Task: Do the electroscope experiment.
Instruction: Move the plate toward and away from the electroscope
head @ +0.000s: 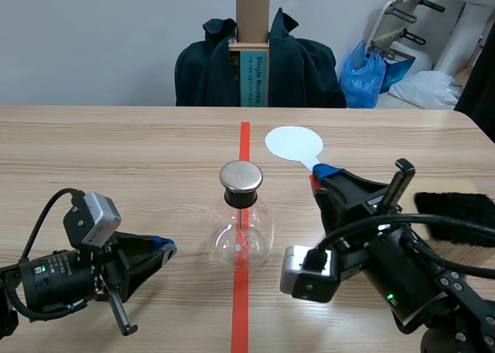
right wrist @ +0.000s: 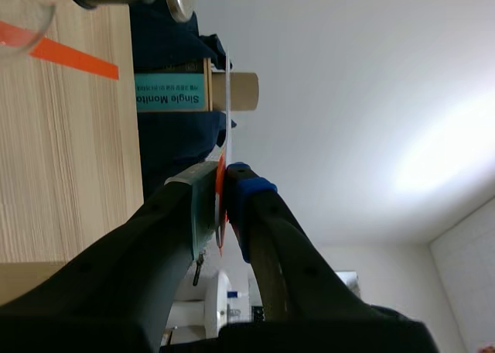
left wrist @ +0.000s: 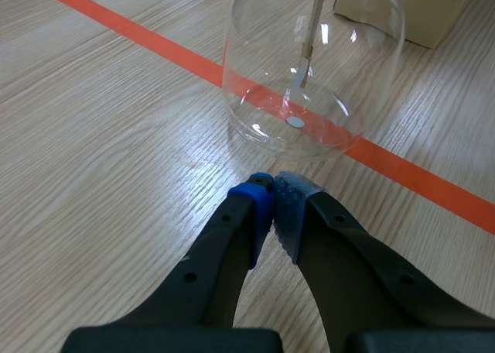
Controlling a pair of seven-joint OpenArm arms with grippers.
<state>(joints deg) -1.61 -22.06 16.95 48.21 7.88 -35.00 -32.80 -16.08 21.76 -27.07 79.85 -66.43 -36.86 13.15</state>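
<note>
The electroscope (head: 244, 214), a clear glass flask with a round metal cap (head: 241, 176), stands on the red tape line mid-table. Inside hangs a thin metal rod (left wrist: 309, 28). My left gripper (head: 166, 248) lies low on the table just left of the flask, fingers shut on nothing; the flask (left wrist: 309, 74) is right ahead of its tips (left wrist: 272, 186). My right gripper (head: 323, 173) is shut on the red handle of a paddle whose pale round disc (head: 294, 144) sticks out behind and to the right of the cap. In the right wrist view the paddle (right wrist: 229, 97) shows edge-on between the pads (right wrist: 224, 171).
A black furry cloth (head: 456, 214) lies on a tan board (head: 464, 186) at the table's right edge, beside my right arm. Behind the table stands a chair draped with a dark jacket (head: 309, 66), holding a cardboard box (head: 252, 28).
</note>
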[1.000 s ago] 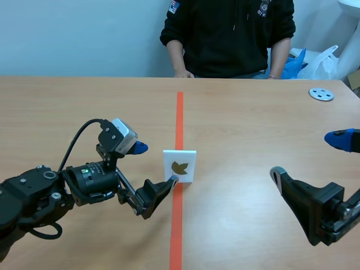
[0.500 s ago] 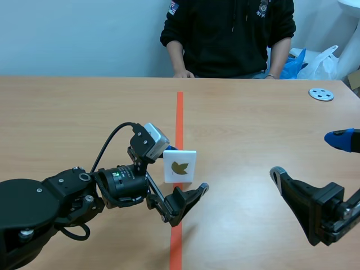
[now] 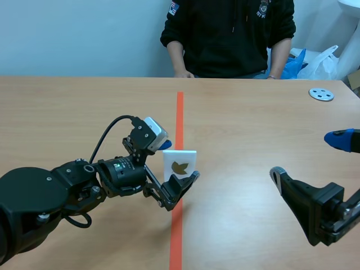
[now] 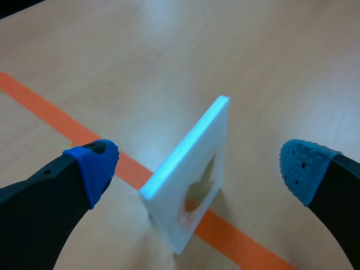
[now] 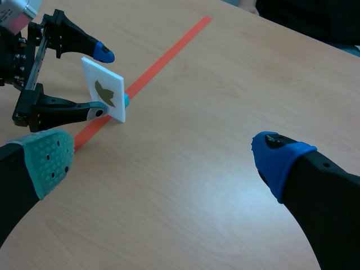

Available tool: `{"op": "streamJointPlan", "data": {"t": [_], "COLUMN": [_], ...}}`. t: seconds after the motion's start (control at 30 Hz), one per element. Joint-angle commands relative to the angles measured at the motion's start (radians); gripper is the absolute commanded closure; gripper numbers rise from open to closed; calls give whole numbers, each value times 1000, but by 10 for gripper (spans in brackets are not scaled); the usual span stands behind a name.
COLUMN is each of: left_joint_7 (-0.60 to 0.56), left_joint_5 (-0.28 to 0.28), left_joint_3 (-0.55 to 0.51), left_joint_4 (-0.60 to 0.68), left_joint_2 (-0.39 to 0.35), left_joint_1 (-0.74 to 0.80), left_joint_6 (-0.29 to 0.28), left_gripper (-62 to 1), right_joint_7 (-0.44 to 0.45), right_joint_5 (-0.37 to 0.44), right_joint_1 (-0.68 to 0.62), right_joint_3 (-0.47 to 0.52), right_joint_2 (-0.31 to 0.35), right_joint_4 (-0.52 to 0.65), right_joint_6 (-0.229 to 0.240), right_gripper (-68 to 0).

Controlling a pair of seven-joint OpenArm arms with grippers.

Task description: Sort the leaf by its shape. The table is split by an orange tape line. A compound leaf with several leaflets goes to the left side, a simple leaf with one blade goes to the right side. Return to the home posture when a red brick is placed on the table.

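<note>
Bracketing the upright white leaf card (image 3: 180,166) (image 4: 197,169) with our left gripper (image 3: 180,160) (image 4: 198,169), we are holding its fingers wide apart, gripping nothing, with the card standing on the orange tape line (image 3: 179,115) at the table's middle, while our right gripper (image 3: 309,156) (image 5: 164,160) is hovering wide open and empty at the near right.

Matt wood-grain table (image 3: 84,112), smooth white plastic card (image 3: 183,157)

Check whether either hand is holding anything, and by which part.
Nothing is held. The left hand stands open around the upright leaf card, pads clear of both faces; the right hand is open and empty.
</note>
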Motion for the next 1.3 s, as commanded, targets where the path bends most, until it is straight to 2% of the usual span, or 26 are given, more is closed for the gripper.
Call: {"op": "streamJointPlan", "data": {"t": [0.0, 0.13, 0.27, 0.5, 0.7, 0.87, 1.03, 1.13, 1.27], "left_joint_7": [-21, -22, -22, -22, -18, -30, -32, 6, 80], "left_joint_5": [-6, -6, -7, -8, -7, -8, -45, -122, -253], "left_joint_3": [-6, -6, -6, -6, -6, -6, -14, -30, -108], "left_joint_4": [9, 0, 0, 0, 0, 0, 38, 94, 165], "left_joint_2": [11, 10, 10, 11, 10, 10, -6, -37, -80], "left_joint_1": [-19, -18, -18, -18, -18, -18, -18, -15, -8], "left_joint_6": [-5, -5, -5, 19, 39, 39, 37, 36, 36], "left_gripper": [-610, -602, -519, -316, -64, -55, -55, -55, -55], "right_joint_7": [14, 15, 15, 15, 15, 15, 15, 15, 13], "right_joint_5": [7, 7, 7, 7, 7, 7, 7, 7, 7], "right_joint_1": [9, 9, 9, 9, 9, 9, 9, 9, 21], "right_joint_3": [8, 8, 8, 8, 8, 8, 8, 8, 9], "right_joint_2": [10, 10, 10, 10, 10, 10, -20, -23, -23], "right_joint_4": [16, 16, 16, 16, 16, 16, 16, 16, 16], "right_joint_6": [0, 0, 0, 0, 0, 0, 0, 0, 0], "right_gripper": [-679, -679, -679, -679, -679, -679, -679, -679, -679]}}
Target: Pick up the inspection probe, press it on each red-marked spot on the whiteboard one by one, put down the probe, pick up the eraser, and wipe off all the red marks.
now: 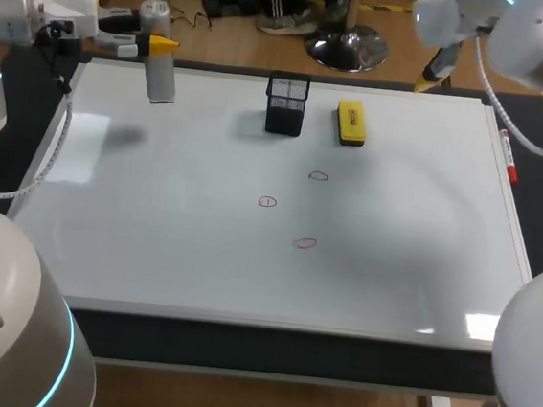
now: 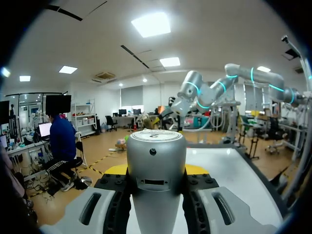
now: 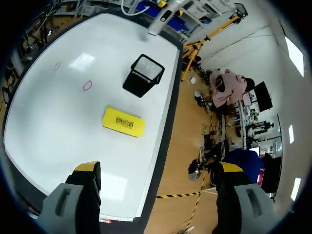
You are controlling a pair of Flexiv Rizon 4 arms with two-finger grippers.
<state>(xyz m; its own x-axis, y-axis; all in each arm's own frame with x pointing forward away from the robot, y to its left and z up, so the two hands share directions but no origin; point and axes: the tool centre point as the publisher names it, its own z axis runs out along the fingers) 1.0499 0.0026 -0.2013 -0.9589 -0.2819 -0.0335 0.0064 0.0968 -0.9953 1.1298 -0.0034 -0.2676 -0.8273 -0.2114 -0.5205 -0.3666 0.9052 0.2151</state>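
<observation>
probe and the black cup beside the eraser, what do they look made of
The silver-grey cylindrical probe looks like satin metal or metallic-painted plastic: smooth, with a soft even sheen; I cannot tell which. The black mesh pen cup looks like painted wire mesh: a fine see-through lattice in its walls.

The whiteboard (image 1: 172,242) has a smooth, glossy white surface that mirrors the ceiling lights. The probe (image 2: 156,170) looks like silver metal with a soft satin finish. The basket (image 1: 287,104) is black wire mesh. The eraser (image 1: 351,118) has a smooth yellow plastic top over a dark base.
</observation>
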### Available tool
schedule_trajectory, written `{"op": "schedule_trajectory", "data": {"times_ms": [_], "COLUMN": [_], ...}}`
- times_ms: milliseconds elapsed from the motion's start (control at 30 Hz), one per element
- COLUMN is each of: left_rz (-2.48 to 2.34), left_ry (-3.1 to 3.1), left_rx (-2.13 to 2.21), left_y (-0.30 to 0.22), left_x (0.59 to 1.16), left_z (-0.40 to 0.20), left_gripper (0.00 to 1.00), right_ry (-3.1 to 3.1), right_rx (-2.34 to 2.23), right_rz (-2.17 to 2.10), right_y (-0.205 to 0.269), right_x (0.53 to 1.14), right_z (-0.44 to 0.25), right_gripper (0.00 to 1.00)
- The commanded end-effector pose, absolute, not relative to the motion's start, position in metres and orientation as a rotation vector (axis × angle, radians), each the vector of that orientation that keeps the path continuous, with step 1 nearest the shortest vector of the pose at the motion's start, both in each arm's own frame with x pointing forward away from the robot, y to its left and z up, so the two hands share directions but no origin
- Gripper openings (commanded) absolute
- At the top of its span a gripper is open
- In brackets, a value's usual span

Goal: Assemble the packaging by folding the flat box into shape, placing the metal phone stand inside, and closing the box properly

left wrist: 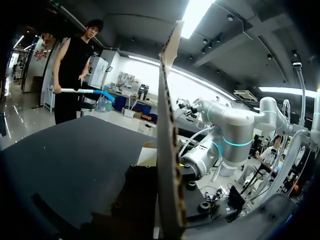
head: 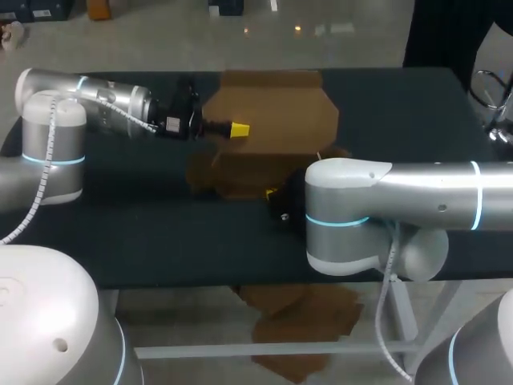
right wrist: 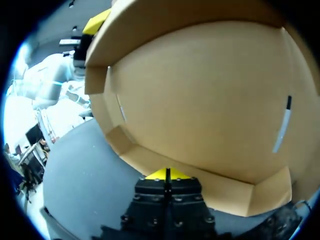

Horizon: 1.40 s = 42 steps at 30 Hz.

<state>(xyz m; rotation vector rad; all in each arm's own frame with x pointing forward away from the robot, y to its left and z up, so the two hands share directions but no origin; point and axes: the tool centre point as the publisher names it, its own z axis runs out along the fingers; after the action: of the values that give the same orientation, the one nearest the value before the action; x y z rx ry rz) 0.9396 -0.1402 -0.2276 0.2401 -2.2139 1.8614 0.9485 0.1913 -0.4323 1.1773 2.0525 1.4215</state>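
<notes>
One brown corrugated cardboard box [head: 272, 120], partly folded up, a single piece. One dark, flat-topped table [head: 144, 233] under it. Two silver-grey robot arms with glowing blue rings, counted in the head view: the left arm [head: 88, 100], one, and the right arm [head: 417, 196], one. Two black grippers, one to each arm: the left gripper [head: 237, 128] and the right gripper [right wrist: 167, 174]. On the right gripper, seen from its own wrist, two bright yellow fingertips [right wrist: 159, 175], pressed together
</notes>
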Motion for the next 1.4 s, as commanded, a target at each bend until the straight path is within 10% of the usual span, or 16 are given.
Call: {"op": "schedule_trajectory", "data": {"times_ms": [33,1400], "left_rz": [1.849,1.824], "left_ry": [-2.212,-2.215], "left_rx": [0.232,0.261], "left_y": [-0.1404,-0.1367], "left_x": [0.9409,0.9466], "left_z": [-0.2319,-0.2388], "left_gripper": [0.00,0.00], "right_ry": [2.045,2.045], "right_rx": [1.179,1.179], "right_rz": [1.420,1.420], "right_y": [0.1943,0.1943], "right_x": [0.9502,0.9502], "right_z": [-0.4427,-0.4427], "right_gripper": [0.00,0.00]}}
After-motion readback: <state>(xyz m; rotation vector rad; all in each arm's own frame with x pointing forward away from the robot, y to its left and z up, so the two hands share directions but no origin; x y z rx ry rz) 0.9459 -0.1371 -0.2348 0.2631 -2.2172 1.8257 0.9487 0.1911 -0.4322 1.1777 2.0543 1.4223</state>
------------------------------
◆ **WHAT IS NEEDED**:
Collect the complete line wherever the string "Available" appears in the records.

◆ **TASK SOLUTION**:
Available tool: `{"op": "streamJointPlan", "data": {"t": [_], "COLUMN": [_], ...}}`. t: seconds after the motion's start (control at 30 Hz), one per element. Joint-angle commands relative to the angles measured at the motion's start (radians); gripper is the absolute commanded closure; gripper numbers rise from open to closed; calls give whole numbers, each value times 1000, but by 10 for gripper (spans in brackets are not scaled); the usual span stands behind a name.
### Available tool

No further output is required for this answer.